I have a friend who has taught for decades in Fort Wayne and he told me that kids today are virtually no different than kids thirty years ago. But, he cautioned, the parents are considerably different. For whatever sociological reason, parents today seem to have a pathological, narcissistic need to be included in all aspects of their children’s lives; it’s as if they want to share childhood with their children. So instead of authority figures, they become peers, or friends, and the natural boundaries that should exist between parents and children are eliminated. And if a kid thinks he is on equal footing with his parents, how can he not feel he is entitled to act like an adult?

I think we’ve had enough high profile, former child stars melting down in public to realize that skipping childhood is a bad idea. And whatever encroachments the outside world puts on teenagers, parents and teachers still hold the upper hand in influencing their children’s development. High school drama directors who want to challenge their students need to understand the limitations they are working under, and they need to realize it’s not demeaning to treat kids like kids. And really, what is so bad about Oklahoma! and The Music Man? They always seemed just fine to me, and for high schools, "just fine" is better than "provocative" or "disturbing" every time. I know many directors weary of doing the same show every five years, but the experience really isn’t for their benefit, is it?

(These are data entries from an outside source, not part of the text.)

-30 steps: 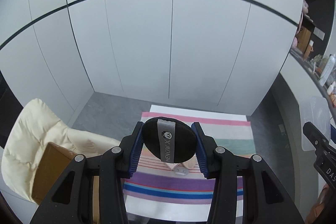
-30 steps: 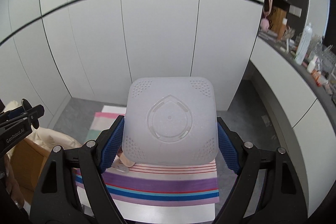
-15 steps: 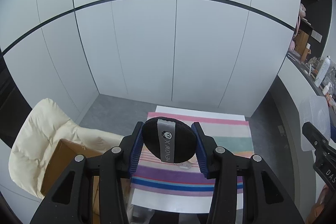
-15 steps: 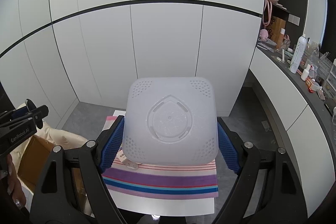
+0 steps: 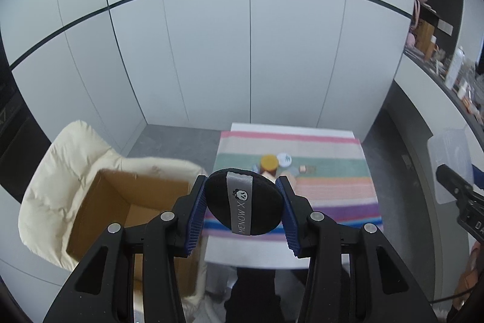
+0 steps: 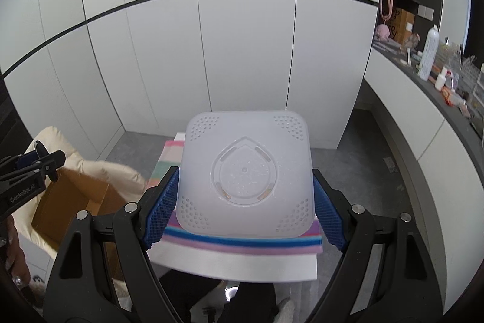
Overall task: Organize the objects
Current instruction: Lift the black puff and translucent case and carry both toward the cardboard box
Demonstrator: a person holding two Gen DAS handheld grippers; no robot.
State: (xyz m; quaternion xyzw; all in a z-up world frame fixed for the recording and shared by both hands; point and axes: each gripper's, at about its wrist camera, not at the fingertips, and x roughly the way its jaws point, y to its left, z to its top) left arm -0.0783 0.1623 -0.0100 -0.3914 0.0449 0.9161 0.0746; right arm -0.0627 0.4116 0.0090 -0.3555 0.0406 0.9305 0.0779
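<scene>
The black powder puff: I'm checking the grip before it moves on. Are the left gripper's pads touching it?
Touching. The left wrist view shows both blue pads pressed against the sides of the black powder puff, held in the left gripper.

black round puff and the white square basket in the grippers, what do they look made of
Black round puff: soft matte fabric, likely a foam-filled pad; a shiny grey ribbon strap crosses it. It sits clamped in the left gripper.

White square basket: translucent frosted plastic, moulded ring and corner drain holes on its base, clamped in the right gripper.

Both claws, left claw [image 5: 244, 203] and right claw [image 6: 245, 192], angle downward, each clamped on something.
</scene>
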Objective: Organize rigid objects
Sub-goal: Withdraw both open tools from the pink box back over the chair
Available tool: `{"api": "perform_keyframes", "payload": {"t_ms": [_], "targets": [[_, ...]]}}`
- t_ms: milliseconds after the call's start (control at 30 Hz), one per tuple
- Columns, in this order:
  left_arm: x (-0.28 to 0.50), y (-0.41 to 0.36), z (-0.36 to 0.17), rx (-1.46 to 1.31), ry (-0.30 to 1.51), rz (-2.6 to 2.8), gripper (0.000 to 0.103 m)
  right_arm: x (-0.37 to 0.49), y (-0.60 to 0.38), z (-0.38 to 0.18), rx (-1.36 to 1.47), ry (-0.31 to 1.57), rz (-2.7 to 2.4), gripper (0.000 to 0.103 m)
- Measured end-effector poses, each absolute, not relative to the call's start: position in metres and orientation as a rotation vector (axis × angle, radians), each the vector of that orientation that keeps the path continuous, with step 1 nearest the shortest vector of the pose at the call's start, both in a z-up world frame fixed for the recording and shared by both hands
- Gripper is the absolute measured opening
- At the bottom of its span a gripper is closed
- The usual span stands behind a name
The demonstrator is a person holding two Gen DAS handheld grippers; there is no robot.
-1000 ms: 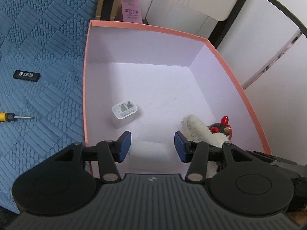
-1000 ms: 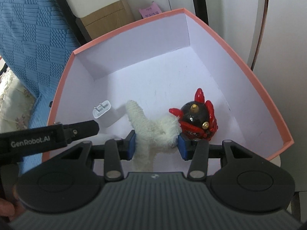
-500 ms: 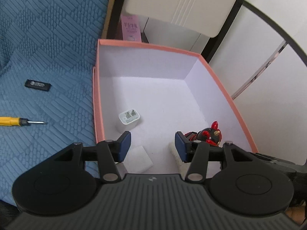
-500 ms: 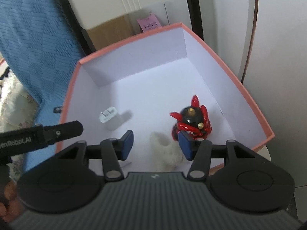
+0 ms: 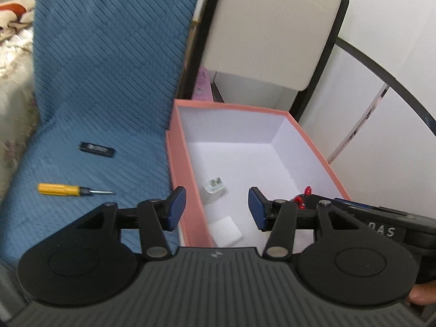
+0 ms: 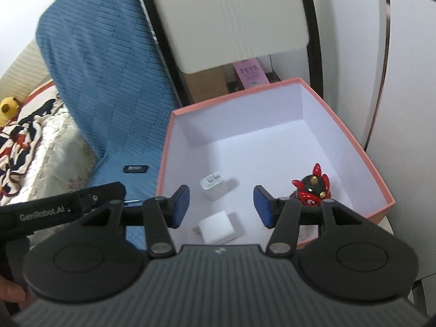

Their job is to teach an ever changing group of students the basics of theatre, but more importantly, they are there to provide a safe environment for their students.

I asked my lawyer a hypothetical question–what if I had gone to Homestead’s production of Cabaret, took pictures of the cast members (like all parents do), and then decided to post the pictures on my web site? Pictures of underage girls in stripper wear? He told me it would be incredibly risky and foolish and that he would question my judgment for the rest of my life.